I Don't Care How My Son Dresses, but My Daughter Is a Different Story

boyOnce upon a time, my son was quite a well-dressed child. Constructing his wardrobe was one of my favorite past times, and I scoured boutiques, department stores, outlets, and online stores for the perfect outfits for each occasion.

This went on for roughly about five and half years ... or to be exact until January 16, 2009, when his little sister was born. Then all of a sudden, any old t-shirt was good enough for him while my head clouded with visions of dresses, tights, and bows, oh my. I had a girl to dress, and dress her I have. The delight I had gotten from picking clothes for my son has been multiplied by like a bazillion percent now that pink is in the picture because, well, girls' clothes are just so much cuter. (Though if you had told me that when I had only a boy I would have argued you to the death.)
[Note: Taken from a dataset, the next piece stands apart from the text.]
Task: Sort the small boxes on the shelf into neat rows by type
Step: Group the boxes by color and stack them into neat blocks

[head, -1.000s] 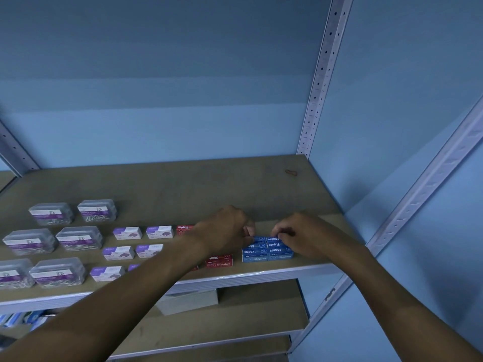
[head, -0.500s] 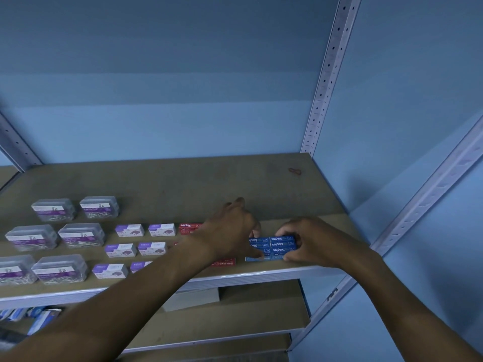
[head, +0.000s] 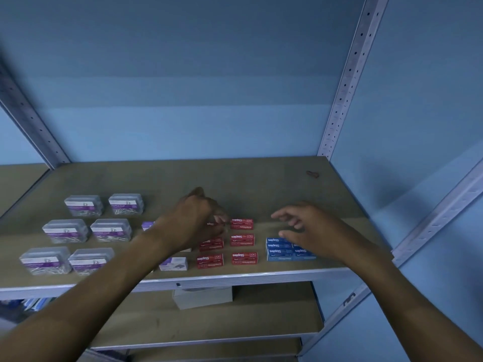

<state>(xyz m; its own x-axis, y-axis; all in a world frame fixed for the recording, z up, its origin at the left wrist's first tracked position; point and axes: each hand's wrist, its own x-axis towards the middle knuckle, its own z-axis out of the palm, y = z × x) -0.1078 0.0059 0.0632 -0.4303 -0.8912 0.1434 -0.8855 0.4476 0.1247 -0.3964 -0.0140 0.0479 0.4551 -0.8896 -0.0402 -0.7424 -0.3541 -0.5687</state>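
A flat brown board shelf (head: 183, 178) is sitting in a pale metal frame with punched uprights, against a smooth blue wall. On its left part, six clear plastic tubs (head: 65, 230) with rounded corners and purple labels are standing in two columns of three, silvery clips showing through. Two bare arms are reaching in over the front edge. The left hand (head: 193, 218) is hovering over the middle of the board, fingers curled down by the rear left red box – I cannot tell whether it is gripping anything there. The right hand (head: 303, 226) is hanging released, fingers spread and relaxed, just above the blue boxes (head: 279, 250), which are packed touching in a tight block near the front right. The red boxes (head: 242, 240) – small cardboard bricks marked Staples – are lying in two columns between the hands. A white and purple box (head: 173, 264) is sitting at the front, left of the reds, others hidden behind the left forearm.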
And it's gone on that way ever since. For example, months ago I started searching for and finally purchased my daughter's Christmas dress. It's a lovely hand-smocked dress in pink and blue, and it cost entirely too much money even though I had a coupon. Still, it was for Christmas, and it's a special event, and ... I could give 22 more ways I justified it. But there it has been hanging in the closet just waiting for the events to which she'll wear it.

And my son will be wearing ... holy crap. I have no idea. I'm hoping something from last year will fit him, and if not maybe we could throw a sweater on top if the sleeves are too short? It should be something that will match my daughter's dress, of course ... and once again he gets shafted.

I haven't really even felt much guilt about it either because my son could frankly care less about what he wears, while my daughter squeals at the sight of new socks. Or I didn't, until I came across this article titled "Beautiful Man Clothes" by Devon Corneal at the Huffington Post.

It's a lovely piece in which she talks about how her 5-year-old son asked when he would get "beautiful man clothes," and she initially shrugged off his request. Her husband, however, realized it wasn't so much about the clothes but what the clothes represent. It's a great read, and it got me thinking about what messages I'm sending to my son about the clothing I buy for him ... or don't.

It's not the individual pieces -- he looks fine -- it's the effort I put into choosing his sister's and not his that I worry about most. Does that say to him that I care less about him? Does it mean his appearance doesn't matter? Does it send a message to my daughter that she should care more about how she looks than he does? Does my caring much about the clothes they wear at all make me shallow and superficial?

I don't know. I do think that taking pride in one's appearance is important -- both for men and women. But I also know too well how quickly and deeply an obsession with how one looks can manifest, especially in girls, and I think it's a tricky balance between the two. But whether they're right or wrong, the messages I'm sending to my children certainly aren't equal.

When it comes to parenting I tend to follow my instincts more than anything else, but sometimes something like this comes along and makes me question them, and I welcome that. Not to beat myself up over things I can't undo or to over analyze every little decision I make, but rather to make me step back with a thoughtful eye and consider how I might do things better. So this weekend, I think my son and I have some shopping to do for a Christmas outfit.

Do you put more effort into your girls' wardrobes than your boys?